ITmedia 横須賀市のシステムは非常に使いやすく、効率化が図られていますが、そのためのコツがあるのですか。

森山 情報政策課の職員には「3人前分のスキルを持て」と言っています。ネットワークやコンピュータに関する知識があることは当たり前。システム化対象業務の係長クラスのスキルを持たないとシステム構築を進めることは難しい。それに加えて企画・管理ができることです。3人前分のスキルを持った職員にするには、およそ5年かかります。

ITmedia 3人前分の人材を育てるためには、どのような教育をしているのですか。

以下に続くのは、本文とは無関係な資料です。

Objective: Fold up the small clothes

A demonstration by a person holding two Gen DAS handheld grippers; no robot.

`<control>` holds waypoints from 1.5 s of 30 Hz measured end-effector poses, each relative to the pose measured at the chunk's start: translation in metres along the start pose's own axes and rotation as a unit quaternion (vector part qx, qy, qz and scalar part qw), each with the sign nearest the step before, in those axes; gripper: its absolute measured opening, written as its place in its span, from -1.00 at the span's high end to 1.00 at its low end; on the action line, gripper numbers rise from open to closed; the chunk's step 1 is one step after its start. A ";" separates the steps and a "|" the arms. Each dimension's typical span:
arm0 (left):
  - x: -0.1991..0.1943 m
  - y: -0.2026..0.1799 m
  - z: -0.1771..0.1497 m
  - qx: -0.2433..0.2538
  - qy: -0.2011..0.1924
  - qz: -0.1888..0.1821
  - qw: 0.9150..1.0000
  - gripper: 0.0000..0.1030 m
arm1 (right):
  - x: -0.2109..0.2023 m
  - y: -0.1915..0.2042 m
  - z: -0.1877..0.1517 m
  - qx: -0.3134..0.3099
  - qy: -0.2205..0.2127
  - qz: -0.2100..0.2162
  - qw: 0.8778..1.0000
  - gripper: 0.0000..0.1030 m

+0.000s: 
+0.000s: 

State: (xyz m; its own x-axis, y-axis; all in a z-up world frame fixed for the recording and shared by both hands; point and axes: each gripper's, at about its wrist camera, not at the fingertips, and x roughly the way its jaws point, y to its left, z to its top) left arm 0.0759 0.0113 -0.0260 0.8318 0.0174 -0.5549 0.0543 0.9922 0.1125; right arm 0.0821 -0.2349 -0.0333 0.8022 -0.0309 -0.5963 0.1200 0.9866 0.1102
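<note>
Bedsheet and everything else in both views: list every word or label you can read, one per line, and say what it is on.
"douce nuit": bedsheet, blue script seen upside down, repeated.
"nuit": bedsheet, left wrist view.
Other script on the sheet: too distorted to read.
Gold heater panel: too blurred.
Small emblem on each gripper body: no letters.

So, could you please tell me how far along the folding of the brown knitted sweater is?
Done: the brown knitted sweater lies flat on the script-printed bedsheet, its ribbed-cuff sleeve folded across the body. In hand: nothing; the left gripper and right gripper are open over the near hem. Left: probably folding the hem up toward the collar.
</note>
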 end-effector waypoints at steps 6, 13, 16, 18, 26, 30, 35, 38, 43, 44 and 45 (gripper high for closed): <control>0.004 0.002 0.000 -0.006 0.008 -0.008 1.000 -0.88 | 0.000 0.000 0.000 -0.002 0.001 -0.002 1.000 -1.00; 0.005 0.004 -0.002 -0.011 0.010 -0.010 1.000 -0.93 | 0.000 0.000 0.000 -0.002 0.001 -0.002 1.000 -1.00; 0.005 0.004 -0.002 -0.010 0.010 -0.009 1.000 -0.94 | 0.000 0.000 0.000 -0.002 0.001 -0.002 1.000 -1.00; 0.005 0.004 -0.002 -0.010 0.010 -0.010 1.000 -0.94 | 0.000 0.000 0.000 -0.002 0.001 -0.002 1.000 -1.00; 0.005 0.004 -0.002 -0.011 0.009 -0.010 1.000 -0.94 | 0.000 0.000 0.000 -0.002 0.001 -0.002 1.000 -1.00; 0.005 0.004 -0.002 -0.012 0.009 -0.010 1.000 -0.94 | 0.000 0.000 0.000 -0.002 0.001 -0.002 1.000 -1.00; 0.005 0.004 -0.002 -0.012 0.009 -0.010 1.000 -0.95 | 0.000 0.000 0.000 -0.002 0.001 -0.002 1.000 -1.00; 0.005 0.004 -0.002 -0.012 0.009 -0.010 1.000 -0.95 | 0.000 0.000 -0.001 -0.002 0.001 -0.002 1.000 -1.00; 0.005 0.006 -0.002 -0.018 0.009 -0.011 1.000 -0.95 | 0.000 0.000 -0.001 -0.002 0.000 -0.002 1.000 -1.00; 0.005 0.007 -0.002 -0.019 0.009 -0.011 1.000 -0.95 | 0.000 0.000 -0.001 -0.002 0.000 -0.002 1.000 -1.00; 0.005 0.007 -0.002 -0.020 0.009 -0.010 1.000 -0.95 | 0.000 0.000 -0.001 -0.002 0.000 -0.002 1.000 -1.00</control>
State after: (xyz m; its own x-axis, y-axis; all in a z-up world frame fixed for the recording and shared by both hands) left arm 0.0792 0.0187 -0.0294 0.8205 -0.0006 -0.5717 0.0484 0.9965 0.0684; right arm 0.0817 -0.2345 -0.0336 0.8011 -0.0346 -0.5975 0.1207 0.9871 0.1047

森山 システム設計する人にはセンスが必要です。ITコンサルタントなどの専門家はどうしても難しいモノを作りたがりますが、実は難しいことを単純化するのが一番難しいことなのです。ですから、ITというツールを使いこなすセンスを持つ人間が設計しなければいけませんが、そのセンスは天性のものです。そのセンスを持った人材を訓練して、システム設計してもらいます。もし、すべて教えられることなら、そのような人がどこにでもいるはずですが、そうではないことは周囲を見れば明らかでしょう。

ITmedia 才能のある人材をどのように見つけているのですか。

森山 一番分かりやすいのは忙しい職員を探すことです。忙しい職員は実際に良い仕事をしていますから、情報政策課と触れ合う機会があります。10年前に情報政策課が開設されたときから、情報化研修に力を入れており、わたしは入門編を担当して、延べ3000人くらいに教えてきました。ですから、横須賀市役所のどの部署の誰がITに関してスキルを持っているのかを知っています。そこから人材を見つけて、今の部署を作ってきたのです。

「本当に変えたい」と思った自治体は成功している

ITmedia :森山課長が電子行政化を進める原動力はなんですか?

森山 基本にあるのは「役所は市民に向いて仕事をしていないのでは?」という怒りにも似た感情で、それがわたしのモチベーションになっています。

ITmedia 電子行政化を進める際に留意している点があれば教えてください。

森山 システムを導入する際は、業務改革を実施するチャンスなのです。当たり前と思っていたことでも、必ず点検するようにしています。後、重要なことはITを導入して制度や業務改革に成功した場合には、その部署の手柄だということです。わたしたちは常にサポートをしているだけです。

ITmedia これからIT化を進める自治体にアドバイスをお願いします。

森山 情報化を進める際に、基本的なことを無視しているケースが多いように感じます。「自治体業務が情報に依存している」という当たり前のことが分かっていないのです。だから、「ITは最近登場してきたものだから、経費削減するためには余計なIT投資をやめた方がいい」と考える人もいます。しかし、そうではありません。自治体は情報処理産業なのです。「情報に依存している役所がITを上手に活用しないでどうするのか」と思います。それでは行政改革も行政の効率化もできるわけありません。

 1つひとつ基本のところを見直して、そこを基盤にしてIT化を進めてほしいと思います。わたしたちが構築してきたシステムの考え方は、おおむねホームページに掲載されていますから、関心のある方にぜひご覧いただきたい。「本当に変えたい」と思う人が本気でやれば、電子行政システムの導入は成功するはずです。